Still, the biggest improvement in characterization occurred where I least expected it. I’m on record as being dubious about the inclusion of Michonne, a comic-based favorite who comes equipped with all sorts of fanboy sops (Big swords! Pet zombies on chains!) but little of what a series like The Walking Dead actually needs: wit, warmth, or any other vestige of humanity. But in her limited screen time, Danai Gurira sliced some of the skepticism right out of me with her haunted, hunted eyes. Even better, she’s had a positive impact on Andrea, long one of the show’s most challenging leads. Last season, caught in a vaguely misogynist game of dodgeball between diesel Shane and biodynamic Dale, she was as interesting as Hershel’s cattle almanac. But let loose as a feverish Louise to Michonne’s katana-wielding Thelma, she’s suddenly bursting with potential. The only thing more valuable than bullets in The Walking Dead is a character able to reflect the magnitude of the changed world and thus inform our reactions to it. Andrea’s arc, from conscience-saddled attorney to hardened survivor, is the most engaging of those remaining. Give or take a few shotgun shells, everyone else — from amiable Glenn to mute T-Dogg — seems indistinguishable from who they might have been before.

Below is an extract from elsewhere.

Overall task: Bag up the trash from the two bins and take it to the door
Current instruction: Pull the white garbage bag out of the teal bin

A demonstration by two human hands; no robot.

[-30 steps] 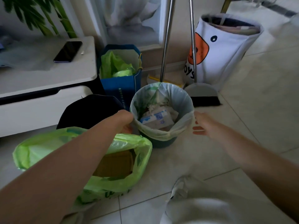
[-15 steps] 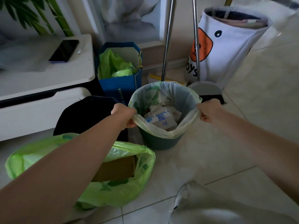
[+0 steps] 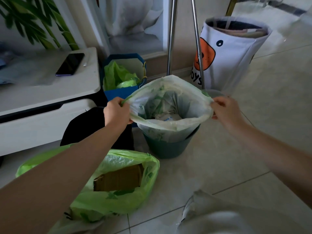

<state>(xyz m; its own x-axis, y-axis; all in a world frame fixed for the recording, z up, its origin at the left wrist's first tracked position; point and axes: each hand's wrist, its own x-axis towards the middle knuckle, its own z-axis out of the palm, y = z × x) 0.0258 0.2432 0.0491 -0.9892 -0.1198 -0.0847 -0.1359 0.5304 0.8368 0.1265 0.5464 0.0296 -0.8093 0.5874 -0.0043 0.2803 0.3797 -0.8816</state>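
On the tiled floor (image 3: 253,132), at the left, a bright green plastic trash bag (image 3: 118,196) lies open with a brown cardboard box (image 3: 118,180) inside. Just beyond it, the left hand (image 3: 116,112) pinches the left rim of a pale translucent liner bag (image 3: 168,119), raised partly out of a round teal plastic bin (image 3: 167,147). Opposite, the right hand (image 3: 226,110) grips the liner's right rim.

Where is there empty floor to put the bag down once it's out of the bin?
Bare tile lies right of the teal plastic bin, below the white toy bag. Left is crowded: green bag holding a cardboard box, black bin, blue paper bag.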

All told, Season 3’s leveling up — like some delinquent locavore, the action has gone from farm to prison — comes with short-term reward and, inevitably, some long-term worry. Under the masterful direction of Ernest Dickerson, last night’s premiere danced from one expertly executed horror trope to another, from the grisly hand-to-head combat in the yard to the claustrophobic found-footage scares within the cell block. And the one 25-to-undead-lifer who caught hold of sanctimonious Hershel’s meaty calf was finally able to do something those of us fed up with last season were dying to see. But when it came time for the hacky final moments I found myself unexpectedly empathizing with the old coot’s femur.

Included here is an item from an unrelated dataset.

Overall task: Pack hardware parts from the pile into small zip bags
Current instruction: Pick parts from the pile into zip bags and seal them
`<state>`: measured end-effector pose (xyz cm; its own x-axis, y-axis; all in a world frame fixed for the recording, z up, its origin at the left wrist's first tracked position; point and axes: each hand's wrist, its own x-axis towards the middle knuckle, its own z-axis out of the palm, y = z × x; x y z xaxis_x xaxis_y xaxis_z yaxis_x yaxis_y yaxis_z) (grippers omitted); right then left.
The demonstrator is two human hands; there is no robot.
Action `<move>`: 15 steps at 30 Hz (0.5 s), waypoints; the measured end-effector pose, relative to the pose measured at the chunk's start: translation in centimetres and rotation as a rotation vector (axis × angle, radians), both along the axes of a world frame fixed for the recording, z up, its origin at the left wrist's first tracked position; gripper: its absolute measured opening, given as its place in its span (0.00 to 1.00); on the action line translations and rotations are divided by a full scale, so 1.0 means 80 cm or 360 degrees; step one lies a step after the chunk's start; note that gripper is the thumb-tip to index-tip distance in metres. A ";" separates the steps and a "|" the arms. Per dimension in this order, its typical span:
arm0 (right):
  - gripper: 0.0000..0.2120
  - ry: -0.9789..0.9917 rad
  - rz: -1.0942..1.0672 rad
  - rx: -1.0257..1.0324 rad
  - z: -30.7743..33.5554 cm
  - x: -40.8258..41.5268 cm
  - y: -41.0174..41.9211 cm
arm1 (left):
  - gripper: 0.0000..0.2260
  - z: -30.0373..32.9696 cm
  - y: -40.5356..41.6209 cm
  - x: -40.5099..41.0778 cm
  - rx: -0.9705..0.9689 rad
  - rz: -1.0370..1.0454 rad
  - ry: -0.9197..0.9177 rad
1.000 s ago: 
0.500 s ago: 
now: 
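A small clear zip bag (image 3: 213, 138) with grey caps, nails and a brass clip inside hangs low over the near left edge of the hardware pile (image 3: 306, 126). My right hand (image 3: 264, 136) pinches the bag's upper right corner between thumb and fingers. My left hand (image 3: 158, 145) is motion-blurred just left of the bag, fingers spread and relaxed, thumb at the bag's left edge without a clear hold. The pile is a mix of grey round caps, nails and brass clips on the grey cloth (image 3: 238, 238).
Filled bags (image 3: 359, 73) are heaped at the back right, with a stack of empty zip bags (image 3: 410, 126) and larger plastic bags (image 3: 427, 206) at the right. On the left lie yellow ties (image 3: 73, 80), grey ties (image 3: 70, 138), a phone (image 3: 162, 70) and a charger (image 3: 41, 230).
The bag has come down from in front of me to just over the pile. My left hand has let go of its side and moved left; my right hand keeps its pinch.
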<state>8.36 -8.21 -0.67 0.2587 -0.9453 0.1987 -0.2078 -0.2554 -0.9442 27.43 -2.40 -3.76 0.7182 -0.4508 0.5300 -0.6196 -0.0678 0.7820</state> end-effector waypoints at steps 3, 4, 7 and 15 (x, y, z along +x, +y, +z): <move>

A certain amount of blood-pumping savagery is just what The Walking Dead needed to bring itself back to life. But after nearly an hour of it — interspersed only by some strangely timed fireside a cappella and a droopy Jeff Buckley–esque lights-out-in-lockup montage — I felt bruised and battered, like Mazzara was trying to cleave me from my doubts as roughly as Rick was trying to separate Hershel from his leg. But considered purely as an act of reanimation, the episode was impressive. In one brisk and brutal hour, Mazzara has finally managed to give these people something to do, even if they’ve still got nothing much to say.